Sometimes one has to ask himself what makes a record timeless.. what makes it able to urvive at passing times, what gives to it that uneasy to be defined sparkle which lets you listen to it and feel that no matter where you are, no matter how many generations have passed from the time when that record was made, you can find in it human blood and some answers for yourself.
Dylan's "Blood On The Tracks" is fulfilled with all those qualities.
First time I've heard it I was little and unaware of everything, so I just loved that funky dirty voice, weak but sweet in my ears, and the melodies which always seemed be a lullaby for my heart.
Then, the only thing which I was able to understand of it all was the melodical power and richness.

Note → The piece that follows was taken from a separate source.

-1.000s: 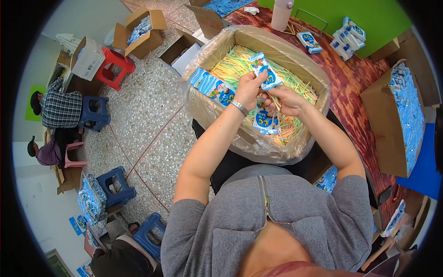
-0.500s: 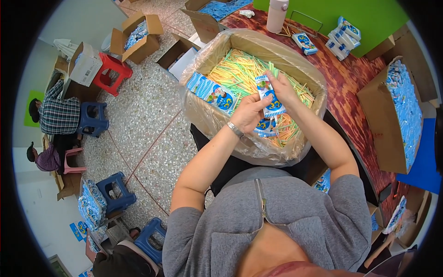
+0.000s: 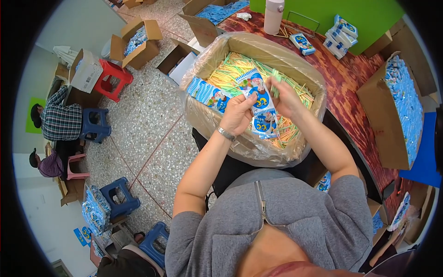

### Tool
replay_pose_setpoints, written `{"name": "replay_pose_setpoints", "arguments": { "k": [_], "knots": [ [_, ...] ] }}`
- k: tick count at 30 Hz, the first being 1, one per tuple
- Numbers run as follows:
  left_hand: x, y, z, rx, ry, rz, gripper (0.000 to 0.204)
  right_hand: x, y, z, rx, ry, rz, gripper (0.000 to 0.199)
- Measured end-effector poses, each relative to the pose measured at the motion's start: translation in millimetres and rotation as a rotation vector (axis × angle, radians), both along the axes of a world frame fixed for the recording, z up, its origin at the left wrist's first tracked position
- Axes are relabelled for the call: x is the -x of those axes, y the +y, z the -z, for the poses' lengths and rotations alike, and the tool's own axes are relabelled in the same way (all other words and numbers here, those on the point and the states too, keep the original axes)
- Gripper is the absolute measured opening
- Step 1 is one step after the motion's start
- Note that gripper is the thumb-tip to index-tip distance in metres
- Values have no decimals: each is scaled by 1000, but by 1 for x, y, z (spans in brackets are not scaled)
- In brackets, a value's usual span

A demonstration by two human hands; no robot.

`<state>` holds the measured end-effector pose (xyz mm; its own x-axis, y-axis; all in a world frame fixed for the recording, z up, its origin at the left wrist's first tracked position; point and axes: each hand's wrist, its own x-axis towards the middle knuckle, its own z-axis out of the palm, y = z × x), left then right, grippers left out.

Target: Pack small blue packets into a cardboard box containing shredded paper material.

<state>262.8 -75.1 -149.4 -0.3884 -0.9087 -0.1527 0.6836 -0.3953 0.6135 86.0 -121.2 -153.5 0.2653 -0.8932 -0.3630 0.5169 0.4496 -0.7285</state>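
Note:
My left hand [image 3: 236,113] pinches a flat blue-and-white printed packet [image 3: 259,94] between thumb and fingers. Close by on the right, my right hand [image 3: 288,99] is closed around a small bunch of thin green sticks [image 3: 275,79], slightly blurred. Both hands are above a large carton lined with clear plastic [image 3: 295,60], filled with loose thin yellow, green and orange sticks [image 3: 226,69]. Another blue packet [image 3: 265,123] lies on the sticks just below the held one. Further packets [image 3: 203,92] overlap at the carton's left side, near my left hand.
Behind the carton, a red-patterned table [image 3: 337,76] bears a pale bottle [image 3: 273,17], a single packet [image 3: 302,44] and a packet stack [image 3: 341,37]. A carton of blue packets [image 3: 401,106] stands right. Stools [image 3: 113,78], open cartons [image 3: 138,41] and seated people [image 3: 60,117] are left.
My right hand has come off the packet and moved slightly right with the green sticks. The packet, now only in my left hand, has shifted left and shows more of its front.

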Motion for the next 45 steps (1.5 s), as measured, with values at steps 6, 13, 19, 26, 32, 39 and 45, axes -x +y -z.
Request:
{"name": "replay_pose_setpoints", "arguments": {
  "k": [6, 13, 19, 26, 32, 39, 45],
  "knots": [
    [1, -3, 5, -42, 16, -9, 22, -26, 26, -7, 58, -254, -150, 31],
    [-3, 0, -4, 57, -336, -94, 19, -6, 0, -4, 107, -24, -11, 24],
    [-19, -3, 12, 303, -738, -211, 18, 23, 0, -61, 241, 134, -206, 27],
    [-11, 9, -20, 39, -393, 6, 20, 19, -12, -67, 237, 210, -541, 36],
    [-30, 10, -20, -31, -362, 177, 24, 0, -13, -59, 348, 494, -593, 35],
    [-42, 8, -19, 209, -689, 195, 17, 1, -11, -56, 529, 545, -590, 24],
    [-35, 8, -15, 460, -1106, -5, 28, 8, -6, -54, 760, 475, -562, 24]
  ]
}}
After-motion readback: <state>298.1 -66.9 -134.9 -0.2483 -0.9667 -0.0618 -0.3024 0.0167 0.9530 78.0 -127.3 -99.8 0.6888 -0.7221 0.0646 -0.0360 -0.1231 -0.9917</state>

But Dylan is always more than just that.
One has said to me what makes pure art this album was the fact Dylan, in a sort of crisis about himself and his time running away (he was 34 then) stayed a couple of months living at the house of Norman Raeben, an Art teacher.
And that thanx to him and his inspiration he was able to achieve the Art music language in a nutshell, like a "pure creative act" he started to make jewels and not songs at their best level.

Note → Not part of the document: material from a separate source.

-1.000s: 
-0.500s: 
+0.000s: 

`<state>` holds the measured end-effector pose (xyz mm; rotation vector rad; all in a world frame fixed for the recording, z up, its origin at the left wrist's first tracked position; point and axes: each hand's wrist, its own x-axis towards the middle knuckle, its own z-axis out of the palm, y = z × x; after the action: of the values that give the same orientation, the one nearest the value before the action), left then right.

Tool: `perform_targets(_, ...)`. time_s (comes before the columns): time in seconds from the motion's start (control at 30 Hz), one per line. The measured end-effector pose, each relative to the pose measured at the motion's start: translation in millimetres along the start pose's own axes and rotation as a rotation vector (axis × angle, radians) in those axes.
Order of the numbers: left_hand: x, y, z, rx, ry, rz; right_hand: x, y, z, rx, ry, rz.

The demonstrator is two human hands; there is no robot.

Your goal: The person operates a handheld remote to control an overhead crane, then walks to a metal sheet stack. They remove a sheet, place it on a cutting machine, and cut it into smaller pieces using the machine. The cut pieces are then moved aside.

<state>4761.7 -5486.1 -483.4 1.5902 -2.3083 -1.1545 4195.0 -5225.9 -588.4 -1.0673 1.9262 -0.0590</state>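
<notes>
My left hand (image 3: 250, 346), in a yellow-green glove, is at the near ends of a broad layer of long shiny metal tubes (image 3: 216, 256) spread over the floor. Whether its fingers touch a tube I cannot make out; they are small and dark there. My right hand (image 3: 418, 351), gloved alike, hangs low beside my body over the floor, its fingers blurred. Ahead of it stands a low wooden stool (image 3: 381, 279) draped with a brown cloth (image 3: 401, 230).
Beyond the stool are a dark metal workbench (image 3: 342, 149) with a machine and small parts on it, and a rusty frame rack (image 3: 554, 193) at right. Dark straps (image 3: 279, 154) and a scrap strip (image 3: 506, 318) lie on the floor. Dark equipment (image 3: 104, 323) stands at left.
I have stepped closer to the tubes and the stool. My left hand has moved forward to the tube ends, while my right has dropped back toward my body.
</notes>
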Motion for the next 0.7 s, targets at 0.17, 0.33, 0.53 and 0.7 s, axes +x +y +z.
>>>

In this record you find stunning lyrics, pieces of poetry but probably in other records Dylan was even a better lyricist.

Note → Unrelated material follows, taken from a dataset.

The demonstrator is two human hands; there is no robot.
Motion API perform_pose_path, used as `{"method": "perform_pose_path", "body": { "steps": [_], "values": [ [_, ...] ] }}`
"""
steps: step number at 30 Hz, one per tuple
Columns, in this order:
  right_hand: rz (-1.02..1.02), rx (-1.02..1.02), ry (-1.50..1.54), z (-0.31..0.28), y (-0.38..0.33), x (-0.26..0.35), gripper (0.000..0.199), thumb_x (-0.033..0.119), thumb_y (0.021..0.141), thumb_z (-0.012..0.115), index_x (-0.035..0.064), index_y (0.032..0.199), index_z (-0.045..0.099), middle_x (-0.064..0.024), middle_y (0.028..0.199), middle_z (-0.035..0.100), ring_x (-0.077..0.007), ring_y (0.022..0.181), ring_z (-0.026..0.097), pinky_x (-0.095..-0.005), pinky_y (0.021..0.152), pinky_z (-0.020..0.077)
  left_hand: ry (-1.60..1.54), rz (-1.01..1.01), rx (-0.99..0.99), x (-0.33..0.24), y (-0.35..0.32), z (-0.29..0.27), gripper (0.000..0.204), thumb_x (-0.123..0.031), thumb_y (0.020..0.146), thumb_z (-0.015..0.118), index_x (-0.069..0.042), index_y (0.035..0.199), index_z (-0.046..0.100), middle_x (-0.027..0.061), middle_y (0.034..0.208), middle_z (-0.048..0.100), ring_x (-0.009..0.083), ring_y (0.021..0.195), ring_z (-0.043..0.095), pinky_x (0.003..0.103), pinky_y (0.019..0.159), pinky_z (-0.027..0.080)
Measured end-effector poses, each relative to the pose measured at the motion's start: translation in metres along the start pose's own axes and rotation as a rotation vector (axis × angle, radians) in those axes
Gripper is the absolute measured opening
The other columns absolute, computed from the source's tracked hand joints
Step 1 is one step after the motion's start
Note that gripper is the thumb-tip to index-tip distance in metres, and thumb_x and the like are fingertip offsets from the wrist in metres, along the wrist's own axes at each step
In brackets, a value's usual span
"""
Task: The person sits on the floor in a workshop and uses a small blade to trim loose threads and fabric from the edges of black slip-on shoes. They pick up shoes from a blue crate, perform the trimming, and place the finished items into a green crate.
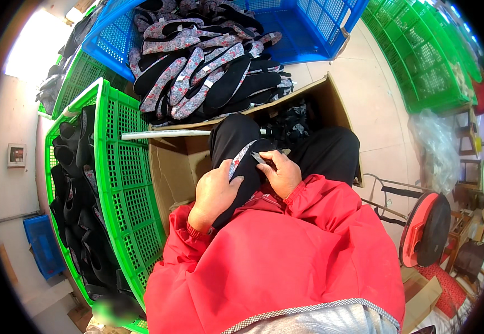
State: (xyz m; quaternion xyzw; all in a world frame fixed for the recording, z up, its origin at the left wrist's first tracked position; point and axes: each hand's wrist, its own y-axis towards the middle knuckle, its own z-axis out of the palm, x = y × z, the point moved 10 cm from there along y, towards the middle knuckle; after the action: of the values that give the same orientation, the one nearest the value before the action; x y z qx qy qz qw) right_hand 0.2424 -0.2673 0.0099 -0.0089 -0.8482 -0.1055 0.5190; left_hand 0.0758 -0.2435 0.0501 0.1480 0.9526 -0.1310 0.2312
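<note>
Over my lap, my left hand (214,193) grips a black cloth slipper with a floral strip (236,162) along its edge. Its dark part blends with my black trousers, so its full outline is hard to make out. My right hand (282,173) is closed round small metal thread snips (259,158), their tip pointing toward the slipper. A heap of similar black and floral slippers (197,72) lies just beyond my knees.
A cardboard box (172,170) with dark scraps inside lies under my knees. At the left stands a green crate (128,167) of black slippers; ahead is a blue crate (309,33). Green crates (414,61) stand far right, a round red-and-black stool (426,228) nearer.
</note>
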Motion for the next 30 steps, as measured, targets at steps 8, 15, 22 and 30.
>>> {"method": "perform_pose_path", "body": {
  "steps": [8,15,22,30],
  "values": [
    [0.028,0.004,0.016,0.004,0.000,-0.003,0.023,0.018,0.084,0.072,0.0104,0.102,0.061,-0.0112,0.088,0.067,-0.0301,0.077,0.066,-0.0371,0.065,0.0509,-0.006,-0.013,0.001,0.001,0.000,0.000,0.039,-0.024,0.082,0.068,-0.002,0.112,0.055,0.0235,0.084,0.066,0.0422,0.083,0.064,0.049,0.070,0.050],
    [0.013,-0.007,0.000,0.003,0.002,0.000,0.022,0.019,0.084,0.072,0.0096,0.101,0.061,-0.0108,0.088,0.068,-0.0303,0.078,0.066,-0.0372,0.065,0.0508,0.003,-0.004,0.008,-0.001,0.000,0.000,0.040,-0.024,0.082,0.068,-0.001,0.112,0.055,0.0239,0.084,0.066,0.0421,0.082,0.064,0.049,0.070,0.050],
    [0.050,-0.021,0.109,0.006,0.000,-0.010,0.020,0.014,0.085,0.071,0.0067,0.101,0.061,-0.0109,0.089,0.068,-0.0254,0.079,0.067,-0.0334,0.069,0.0509,0.011,-0.006,0.012,-0.001,0.000,0.000,0.038,-0.023,0.083,0.068,-0.001,0.111,0.055,0.0236,0.083,0.066,0.0420,0.081,0.065,0.049,0.069,0.050],
    [0.366,-0.032,0.555,0.016,-0.009,-0.045,0.020,0.011,0.090,0.069,0.0017,0.105,0.060,-0.0037,0.090,0.065,-0.0089,0.078,0.061,-0.0234,0.069,0.0487,0.011,-0.007,0.010,-0.003,0.000,0.001,0.038,-0.024,0.083,0.068,-0.001,0.110,0.055,0.0235,0.082,0.066,0.0419,0.081,0.065,0.049,0.070,0.051]
  ]
}}
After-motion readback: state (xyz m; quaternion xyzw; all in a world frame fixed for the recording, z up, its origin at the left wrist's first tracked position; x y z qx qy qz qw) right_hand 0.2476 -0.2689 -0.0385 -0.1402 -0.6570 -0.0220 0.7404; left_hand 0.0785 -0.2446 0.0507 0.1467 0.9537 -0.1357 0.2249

But in no other else better than here you can find music speaking as much as the words, matching them perfectly, giving to everything that mellowed feeling, that wonderful intimacy touch, that reflective melancholy which never let's you dried up, but which still suggest to you a tenderness and a hope in life even when you sings of a love story which has finished with pain for you (If You See Her, Say Hello).
All songs here are made to be listened, you feel they are dense, but you are capable of finding them even easy to love.
You can find yourself, the one you have been, the one you are and moreover the one you could be in this bunch of songs.
You feel not alone, you fell never alone there and when Dylan sings in track number 5, you almost would like to tell him "Hey Bob.. you won't be lonely, never... You can make it cos just your voice now is telling me I can make it..."
There's a classy refined vitality here, an elegance of arrangements,there are no political aims (though when Dylan is political, he's not cos he wants.. he is cos he speaks of society he sees so well he can incapsulate feelings and they sometimes sound as a condemn for all who are not capable of thinkin about feelings at all) and neverthless you start to think if everyone could get into this magic, maybe there would be more love around, for everyone.
Again, how many allegories are here, which can transform a song about a woman in some sort of philosophical essay?
Knowing Dylan, thsi could be a complete trick, and BOTT could be a total political work.
But after all, this is a spiritual record.
The greatest one he made on this side.
And to understand what he wanted to say here has got not that much of an importance maybe.
It's what everyone will always feel thanx to it which does count the most.
This record is timeless, and putting it over the plate, you'll float around, and cry and softly smile, feel down and strangely up at once, and thank God for having made you decide to have it.